Przemysław Cecherz, opowiadając o pożegnaniu z Wieczystą Kraków, wspomniał o łzach, które pojawiły się w oczach Jacka Góralskiego. – Może to były łzy szczęścia – zripostował Sławomir Peszko, wiceprezes ds. sportowych Wieczystej.

Wieczysta Kraków. Peszko zakpił z trenera Cecherza
Trener Przemysław Cecherz już drugi raz stracił pracę w Wieczystej Kraków. Za pierwszym razem prowadził ją w latach 2019-21 na znacznie niższym poziomie rozgrywkowym.

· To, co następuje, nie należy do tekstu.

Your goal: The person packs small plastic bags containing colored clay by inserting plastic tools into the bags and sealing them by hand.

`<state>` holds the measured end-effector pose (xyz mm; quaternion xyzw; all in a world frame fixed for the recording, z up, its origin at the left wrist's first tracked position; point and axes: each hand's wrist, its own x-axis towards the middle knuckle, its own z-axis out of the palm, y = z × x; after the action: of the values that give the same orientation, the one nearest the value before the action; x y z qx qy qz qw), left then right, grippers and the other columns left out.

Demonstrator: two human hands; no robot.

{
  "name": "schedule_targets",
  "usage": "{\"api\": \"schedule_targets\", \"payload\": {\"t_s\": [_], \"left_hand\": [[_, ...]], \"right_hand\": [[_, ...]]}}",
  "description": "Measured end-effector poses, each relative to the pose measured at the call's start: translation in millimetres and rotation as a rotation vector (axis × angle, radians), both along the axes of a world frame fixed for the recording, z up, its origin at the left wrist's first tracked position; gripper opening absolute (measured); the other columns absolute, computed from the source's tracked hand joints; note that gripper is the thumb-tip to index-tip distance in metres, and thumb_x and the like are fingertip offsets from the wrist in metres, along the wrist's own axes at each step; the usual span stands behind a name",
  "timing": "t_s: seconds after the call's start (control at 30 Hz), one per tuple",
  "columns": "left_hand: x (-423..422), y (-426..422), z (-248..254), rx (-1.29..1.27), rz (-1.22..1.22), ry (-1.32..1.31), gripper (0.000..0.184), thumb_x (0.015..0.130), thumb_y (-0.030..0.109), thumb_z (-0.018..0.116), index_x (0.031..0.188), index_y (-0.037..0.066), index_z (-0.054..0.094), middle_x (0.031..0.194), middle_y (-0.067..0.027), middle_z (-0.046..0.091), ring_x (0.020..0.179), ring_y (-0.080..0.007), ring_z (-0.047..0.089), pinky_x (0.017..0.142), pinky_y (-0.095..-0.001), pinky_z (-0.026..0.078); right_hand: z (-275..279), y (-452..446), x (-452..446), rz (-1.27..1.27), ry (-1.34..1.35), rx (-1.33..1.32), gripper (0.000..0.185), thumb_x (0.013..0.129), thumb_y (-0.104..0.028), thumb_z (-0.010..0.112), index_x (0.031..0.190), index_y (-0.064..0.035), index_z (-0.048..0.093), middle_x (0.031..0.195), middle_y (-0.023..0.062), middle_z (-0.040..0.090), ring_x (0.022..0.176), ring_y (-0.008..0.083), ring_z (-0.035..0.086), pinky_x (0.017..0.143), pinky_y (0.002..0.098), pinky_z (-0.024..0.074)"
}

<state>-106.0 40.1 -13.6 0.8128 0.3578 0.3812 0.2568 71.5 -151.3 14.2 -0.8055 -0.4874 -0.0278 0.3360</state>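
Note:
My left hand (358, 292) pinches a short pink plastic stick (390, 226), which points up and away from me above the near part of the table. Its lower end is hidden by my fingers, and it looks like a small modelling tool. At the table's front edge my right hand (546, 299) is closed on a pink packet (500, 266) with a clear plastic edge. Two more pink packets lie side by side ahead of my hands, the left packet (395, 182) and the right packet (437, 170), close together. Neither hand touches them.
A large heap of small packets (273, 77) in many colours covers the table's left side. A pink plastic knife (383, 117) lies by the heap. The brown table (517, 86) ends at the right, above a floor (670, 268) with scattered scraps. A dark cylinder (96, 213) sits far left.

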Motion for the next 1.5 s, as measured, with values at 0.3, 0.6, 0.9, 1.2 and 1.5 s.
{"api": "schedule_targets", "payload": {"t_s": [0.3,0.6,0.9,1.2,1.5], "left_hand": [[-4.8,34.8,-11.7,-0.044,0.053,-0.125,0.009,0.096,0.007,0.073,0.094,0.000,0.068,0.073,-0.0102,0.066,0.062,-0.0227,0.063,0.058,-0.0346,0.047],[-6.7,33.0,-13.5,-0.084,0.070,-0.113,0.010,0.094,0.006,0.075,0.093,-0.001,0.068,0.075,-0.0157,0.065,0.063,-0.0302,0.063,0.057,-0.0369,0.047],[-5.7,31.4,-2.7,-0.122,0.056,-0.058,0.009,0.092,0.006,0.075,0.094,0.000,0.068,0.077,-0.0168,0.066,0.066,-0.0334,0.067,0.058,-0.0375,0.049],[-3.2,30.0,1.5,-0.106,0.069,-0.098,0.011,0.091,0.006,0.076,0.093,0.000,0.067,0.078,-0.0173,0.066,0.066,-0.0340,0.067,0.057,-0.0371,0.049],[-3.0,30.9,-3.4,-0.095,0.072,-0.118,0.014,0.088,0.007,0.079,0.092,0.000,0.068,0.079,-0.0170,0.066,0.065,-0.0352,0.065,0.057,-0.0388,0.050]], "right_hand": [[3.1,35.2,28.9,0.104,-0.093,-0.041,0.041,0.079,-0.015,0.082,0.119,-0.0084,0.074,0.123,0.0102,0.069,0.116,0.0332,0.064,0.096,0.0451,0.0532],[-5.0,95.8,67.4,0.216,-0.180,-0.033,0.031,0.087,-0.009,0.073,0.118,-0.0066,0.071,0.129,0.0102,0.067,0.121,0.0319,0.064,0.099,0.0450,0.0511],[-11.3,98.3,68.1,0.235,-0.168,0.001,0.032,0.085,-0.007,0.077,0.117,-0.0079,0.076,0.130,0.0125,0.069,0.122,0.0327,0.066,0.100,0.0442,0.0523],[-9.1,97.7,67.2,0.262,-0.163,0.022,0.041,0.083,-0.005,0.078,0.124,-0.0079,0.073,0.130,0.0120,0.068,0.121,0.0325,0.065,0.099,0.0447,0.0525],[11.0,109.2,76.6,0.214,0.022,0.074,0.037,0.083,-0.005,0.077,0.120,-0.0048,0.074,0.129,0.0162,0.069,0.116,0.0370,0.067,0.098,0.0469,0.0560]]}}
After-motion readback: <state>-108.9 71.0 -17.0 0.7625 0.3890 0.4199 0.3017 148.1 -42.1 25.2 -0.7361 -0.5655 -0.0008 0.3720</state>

Teraz zwolnienie przyszło w dość niespodziewanym momencie. Wieczysta jako beniaminek jest wiceliderem I ligi, ale po porażce z Odrą Opole zdecydowano się pożegnać 52-letniego szkoleniowca.
– Łzy Jacka Góralskiego przy pożegnaniu przypomniały mi scenę z Mourinho z Interu. To pokazało, że byłem dla nich kimś ważnym – mówił o pożegnaniu z piłkarzami sam Cecherz dla Kanału Sportowego. Na jego słowa szybko zareagował Sławomir Peszko.
– Może to były łzy szczęścia – zadrwił w instagramowym komentarzu.
Peszko, w przeszłości zawodnik i trener Wieczystej, pełni w klubie obecnie funkcję wiceprezesa ds. sportowych.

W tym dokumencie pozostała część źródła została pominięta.